__Exercise directions__: Transcribe exactly the lines below that begin at the line with "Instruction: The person" and stop after the line with "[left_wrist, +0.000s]", leaving out every picture.

(Beginning of Data in this exercise)

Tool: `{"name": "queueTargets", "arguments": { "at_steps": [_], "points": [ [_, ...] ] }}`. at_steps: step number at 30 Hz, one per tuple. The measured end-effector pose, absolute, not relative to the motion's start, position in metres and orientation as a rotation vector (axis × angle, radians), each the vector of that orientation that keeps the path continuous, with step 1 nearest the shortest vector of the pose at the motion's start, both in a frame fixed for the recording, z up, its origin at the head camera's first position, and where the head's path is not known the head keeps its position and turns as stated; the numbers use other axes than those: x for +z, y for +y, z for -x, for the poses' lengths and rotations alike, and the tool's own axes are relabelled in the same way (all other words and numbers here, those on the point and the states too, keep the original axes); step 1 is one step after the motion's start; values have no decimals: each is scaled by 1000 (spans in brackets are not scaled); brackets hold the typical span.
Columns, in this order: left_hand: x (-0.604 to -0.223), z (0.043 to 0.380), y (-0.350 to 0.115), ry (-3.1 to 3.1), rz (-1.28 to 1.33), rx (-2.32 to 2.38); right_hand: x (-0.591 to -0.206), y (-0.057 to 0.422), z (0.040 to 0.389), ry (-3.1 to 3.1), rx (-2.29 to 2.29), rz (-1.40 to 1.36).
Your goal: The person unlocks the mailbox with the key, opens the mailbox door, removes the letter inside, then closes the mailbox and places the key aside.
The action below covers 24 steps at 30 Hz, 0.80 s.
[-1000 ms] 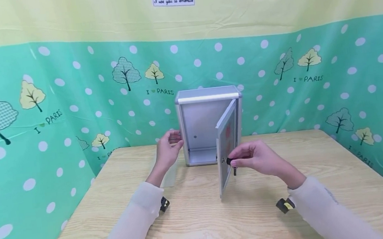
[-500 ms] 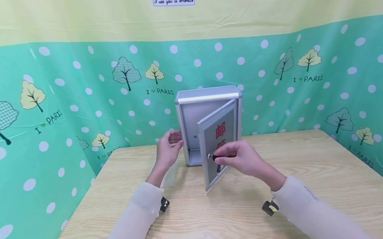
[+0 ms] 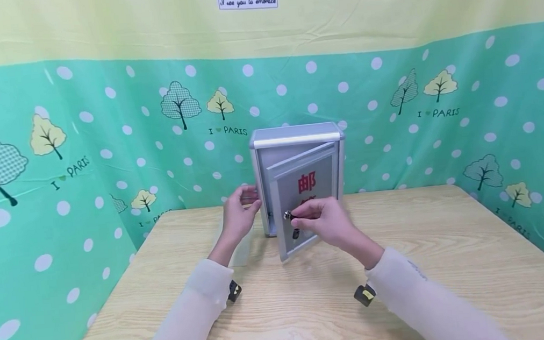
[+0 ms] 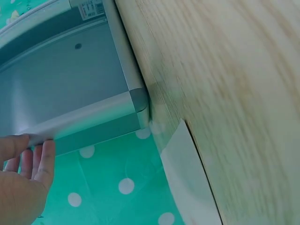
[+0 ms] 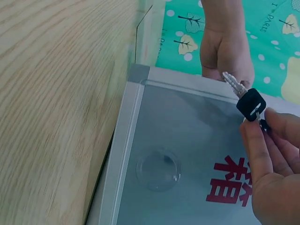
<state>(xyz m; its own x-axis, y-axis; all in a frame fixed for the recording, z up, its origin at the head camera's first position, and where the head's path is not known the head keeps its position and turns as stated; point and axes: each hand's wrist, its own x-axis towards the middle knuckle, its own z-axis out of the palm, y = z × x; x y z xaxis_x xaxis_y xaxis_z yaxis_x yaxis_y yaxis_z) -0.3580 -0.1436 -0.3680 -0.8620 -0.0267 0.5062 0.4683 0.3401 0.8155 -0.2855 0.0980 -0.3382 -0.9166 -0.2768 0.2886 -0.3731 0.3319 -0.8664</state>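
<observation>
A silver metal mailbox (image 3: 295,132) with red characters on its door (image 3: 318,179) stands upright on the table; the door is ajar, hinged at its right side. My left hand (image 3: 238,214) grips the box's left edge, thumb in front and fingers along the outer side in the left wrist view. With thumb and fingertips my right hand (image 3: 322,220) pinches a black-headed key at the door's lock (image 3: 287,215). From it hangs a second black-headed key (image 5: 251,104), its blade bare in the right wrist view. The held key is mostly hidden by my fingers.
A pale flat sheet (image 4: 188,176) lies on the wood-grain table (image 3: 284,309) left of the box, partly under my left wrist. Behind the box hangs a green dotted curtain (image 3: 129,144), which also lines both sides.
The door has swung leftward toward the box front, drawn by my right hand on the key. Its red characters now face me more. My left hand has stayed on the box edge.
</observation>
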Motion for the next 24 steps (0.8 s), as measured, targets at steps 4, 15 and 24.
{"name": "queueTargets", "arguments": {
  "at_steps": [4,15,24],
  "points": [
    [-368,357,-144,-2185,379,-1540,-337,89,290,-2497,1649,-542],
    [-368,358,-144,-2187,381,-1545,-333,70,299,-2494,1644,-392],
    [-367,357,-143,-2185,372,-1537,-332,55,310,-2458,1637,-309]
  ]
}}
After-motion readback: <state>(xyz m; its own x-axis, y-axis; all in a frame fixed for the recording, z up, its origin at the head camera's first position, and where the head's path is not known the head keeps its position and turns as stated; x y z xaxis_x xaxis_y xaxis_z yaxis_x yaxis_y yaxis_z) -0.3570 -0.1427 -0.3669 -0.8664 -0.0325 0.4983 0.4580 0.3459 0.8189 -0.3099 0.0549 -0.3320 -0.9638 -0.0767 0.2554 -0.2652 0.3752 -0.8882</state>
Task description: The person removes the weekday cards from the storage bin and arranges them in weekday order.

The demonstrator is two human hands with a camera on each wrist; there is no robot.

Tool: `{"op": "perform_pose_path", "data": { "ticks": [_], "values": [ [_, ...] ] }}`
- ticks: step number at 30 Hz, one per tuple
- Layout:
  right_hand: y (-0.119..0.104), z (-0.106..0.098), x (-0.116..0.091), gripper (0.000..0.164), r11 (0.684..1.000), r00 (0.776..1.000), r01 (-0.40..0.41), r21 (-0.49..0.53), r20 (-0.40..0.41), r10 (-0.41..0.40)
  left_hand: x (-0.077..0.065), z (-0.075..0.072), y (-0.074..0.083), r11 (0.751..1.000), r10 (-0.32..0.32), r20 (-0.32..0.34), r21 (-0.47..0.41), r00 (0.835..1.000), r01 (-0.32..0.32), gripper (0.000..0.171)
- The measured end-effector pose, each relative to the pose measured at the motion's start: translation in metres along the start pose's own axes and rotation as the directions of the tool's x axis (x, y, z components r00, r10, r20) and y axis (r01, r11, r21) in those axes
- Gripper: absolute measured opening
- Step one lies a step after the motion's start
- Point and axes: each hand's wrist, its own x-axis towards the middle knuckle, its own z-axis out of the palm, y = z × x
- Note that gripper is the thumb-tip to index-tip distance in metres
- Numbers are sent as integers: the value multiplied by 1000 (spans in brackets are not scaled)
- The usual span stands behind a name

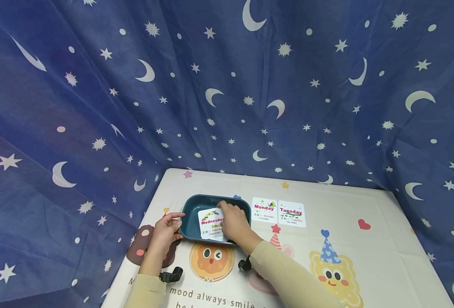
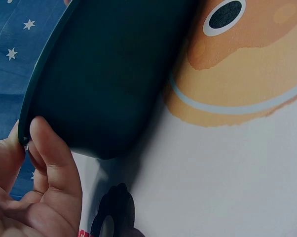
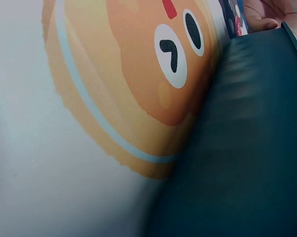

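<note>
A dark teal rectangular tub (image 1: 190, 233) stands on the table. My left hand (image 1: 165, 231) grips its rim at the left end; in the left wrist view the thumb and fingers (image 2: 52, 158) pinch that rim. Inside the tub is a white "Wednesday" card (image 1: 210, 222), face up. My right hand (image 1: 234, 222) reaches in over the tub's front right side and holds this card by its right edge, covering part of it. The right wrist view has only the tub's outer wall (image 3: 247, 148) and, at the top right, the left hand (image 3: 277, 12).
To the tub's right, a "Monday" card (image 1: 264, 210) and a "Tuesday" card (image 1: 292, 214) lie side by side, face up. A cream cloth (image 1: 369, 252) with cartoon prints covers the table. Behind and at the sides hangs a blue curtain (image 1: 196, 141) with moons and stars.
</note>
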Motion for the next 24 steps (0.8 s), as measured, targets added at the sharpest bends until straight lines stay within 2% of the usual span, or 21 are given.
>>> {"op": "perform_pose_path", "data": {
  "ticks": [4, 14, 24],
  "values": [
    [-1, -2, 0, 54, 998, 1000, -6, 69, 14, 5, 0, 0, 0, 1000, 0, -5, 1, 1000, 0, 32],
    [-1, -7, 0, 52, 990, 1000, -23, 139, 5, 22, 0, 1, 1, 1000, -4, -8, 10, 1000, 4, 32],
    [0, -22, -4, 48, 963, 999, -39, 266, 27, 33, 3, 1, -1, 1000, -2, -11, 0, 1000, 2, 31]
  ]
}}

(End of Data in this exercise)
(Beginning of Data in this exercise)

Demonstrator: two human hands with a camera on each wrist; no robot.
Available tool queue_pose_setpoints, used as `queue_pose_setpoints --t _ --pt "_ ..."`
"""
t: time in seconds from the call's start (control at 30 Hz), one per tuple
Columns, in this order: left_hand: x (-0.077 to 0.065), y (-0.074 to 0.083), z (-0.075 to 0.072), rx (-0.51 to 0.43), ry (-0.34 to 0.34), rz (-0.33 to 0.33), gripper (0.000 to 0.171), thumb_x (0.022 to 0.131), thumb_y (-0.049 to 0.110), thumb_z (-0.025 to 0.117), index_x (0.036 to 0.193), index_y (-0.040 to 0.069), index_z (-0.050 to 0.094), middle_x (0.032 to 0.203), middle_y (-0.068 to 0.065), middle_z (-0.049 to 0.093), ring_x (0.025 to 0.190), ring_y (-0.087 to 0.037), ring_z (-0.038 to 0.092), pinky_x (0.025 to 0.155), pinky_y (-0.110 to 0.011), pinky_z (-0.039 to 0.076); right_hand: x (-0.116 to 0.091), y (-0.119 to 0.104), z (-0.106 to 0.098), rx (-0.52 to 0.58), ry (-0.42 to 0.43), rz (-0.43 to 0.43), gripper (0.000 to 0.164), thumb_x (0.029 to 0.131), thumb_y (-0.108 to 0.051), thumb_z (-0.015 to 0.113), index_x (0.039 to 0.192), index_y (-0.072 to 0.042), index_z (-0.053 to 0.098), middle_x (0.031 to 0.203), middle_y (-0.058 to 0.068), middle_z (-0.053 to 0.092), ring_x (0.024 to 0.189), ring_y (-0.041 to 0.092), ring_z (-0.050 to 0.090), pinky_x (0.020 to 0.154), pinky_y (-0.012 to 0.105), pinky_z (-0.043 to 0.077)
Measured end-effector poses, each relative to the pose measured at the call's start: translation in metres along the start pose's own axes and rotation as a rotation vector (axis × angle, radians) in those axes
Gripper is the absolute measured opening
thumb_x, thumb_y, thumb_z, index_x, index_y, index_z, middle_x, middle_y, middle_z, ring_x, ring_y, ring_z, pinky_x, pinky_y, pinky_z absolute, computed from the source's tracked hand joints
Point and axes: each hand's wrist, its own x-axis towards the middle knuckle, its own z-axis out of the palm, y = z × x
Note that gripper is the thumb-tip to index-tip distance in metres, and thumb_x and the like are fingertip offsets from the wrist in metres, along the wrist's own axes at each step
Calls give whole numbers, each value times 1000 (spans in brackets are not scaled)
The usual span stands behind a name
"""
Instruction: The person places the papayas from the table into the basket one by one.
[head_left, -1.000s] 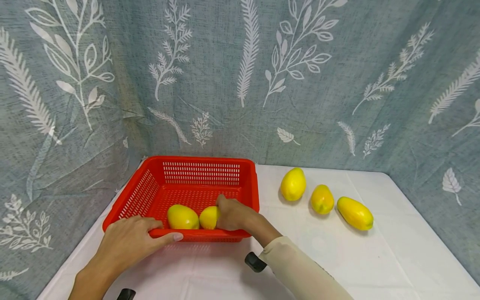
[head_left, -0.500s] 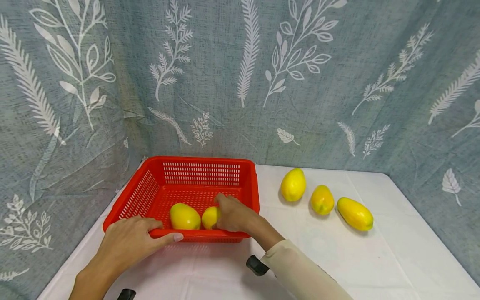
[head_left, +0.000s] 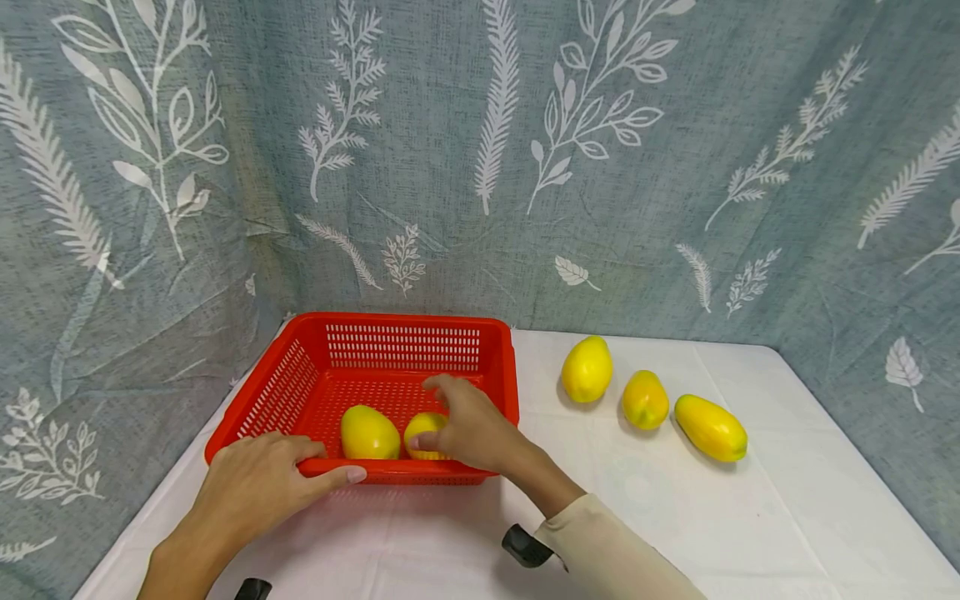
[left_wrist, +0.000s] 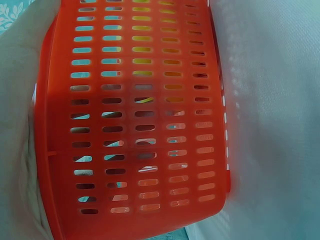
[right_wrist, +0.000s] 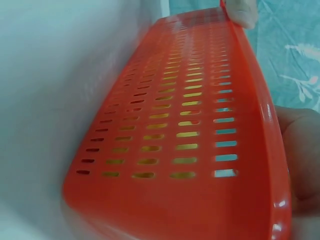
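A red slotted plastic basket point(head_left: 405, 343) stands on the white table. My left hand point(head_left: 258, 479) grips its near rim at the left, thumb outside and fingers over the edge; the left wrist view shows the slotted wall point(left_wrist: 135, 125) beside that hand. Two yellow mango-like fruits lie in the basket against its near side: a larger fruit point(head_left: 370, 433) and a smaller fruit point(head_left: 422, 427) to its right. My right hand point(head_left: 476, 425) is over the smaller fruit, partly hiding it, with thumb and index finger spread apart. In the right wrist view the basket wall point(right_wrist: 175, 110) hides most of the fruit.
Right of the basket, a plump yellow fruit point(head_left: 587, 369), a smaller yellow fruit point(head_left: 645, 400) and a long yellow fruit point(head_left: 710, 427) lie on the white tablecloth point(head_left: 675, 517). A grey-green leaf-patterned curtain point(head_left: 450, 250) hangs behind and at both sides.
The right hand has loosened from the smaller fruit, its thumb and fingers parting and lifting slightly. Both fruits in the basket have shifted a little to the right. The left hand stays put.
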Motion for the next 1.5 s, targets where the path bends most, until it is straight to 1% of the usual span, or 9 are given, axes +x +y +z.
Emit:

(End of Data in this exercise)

__Reply to the task__:
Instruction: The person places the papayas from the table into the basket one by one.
[head_left, -1.000s] 
[head_left, -0.500s] 
[head_left, +0.000s] 
[left_wrist, +0.000s] 

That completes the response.